*What is being asked*
Only one stretch of the data below should be repeated: the lines from the line containing "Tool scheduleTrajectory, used" through the line containing "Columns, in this", inclusive, exactly as they are.

*Excerpts from a dataset*
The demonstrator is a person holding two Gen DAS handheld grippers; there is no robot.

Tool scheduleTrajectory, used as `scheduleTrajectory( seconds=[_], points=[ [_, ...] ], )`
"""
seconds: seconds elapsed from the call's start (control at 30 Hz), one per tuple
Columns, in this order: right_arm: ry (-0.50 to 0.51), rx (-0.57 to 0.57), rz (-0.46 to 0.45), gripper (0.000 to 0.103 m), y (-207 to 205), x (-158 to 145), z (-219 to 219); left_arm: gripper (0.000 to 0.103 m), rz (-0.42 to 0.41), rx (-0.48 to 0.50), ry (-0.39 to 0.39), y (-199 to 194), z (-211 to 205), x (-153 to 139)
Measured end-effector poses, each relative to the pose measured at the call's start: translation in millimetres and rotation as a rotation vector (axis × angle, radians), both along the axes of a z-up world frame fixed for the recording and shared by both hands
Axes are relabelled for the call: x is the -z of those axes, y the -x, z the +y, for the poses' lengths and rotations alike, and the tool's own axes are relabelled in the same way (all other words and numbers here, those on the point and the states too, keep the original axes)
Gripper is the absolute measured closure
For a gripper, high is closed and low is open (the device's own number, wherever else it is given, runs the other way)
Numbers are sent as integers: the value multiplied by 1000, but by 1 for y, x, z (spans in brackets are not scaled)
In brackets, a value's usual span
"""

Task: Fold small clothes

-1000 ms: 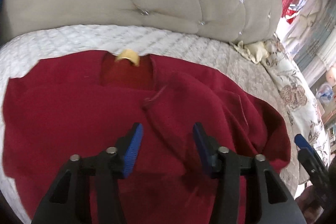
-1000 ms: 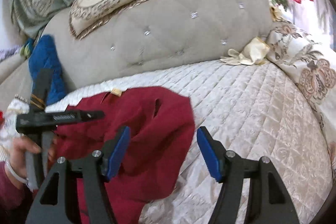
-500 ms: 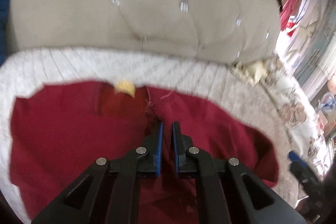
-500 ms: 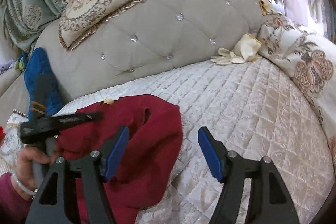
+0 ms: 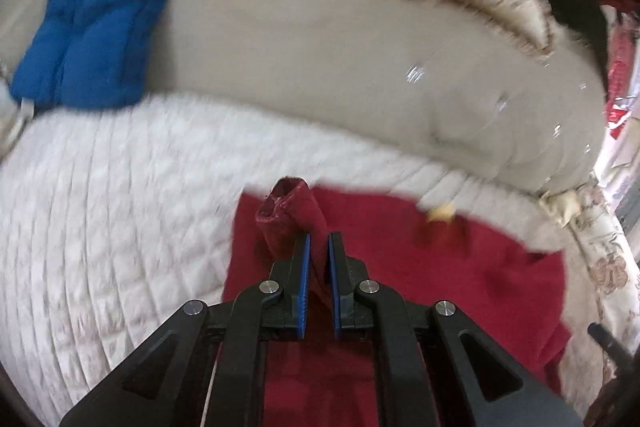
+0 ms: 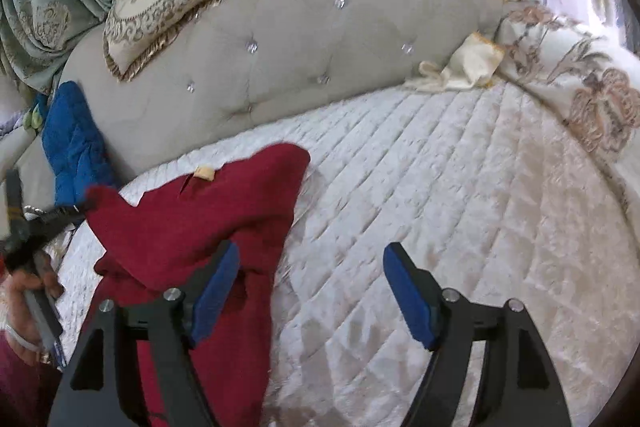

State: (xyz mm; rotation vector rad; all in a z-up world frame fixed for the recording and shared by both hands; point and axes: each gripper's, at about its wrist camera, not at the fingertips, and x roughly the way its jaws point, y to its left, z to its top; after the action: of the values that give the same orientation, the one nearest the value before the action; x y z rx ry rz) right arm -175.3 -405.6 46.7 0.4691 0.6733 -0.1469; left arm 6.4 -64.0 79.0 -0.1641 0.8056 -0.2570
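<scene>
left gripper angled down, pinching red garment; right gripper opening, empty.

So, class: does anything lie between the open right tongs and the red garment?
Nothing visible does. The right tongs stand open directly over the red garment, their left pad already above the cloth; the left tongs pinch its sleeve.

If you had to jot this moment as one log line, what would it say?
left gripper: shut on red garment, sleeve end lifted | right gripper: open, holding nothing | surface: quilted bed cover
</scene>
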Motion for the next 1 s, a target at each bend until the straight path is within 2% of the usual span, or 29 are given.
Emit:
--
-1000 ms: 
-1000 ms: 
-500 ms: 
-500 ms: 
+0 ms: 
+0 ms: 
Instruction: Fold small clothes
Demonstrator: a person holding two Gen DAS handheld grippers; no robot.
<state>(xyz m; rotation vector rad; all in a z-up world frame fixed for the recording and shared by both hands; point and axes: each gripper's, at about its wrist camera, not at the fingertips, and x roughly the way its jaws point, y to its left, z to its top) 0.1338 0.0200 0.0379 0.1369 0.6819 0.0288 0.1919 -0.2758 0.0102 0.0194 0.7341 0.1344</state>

*Task response*
Tool scheduleTrajectory, used as `scheduleTrajectory( seconds=[_], points=[ [_, ...] ], )`
"""
seconds: seconds elapsed from the call's start (control at 30 Hz), one per tuple
Columns, in this order: right_arm: ry (-0.50 to 0.51), rx (-0.57 to 0.57), rz (-0.46 to 0.45), gripper (0.000 to 0.103 m), y (-207 to 205), x (-158 to 145), z (-219 to 219); left_arm: gripper (0.000 to 0.103 m), rz (-0.42 to 0.41), rx (-0.48 to 0.50), ry (-0.39 to 0.39), y (-199 to 194), z (-211 to 205), x (-153 to 139)

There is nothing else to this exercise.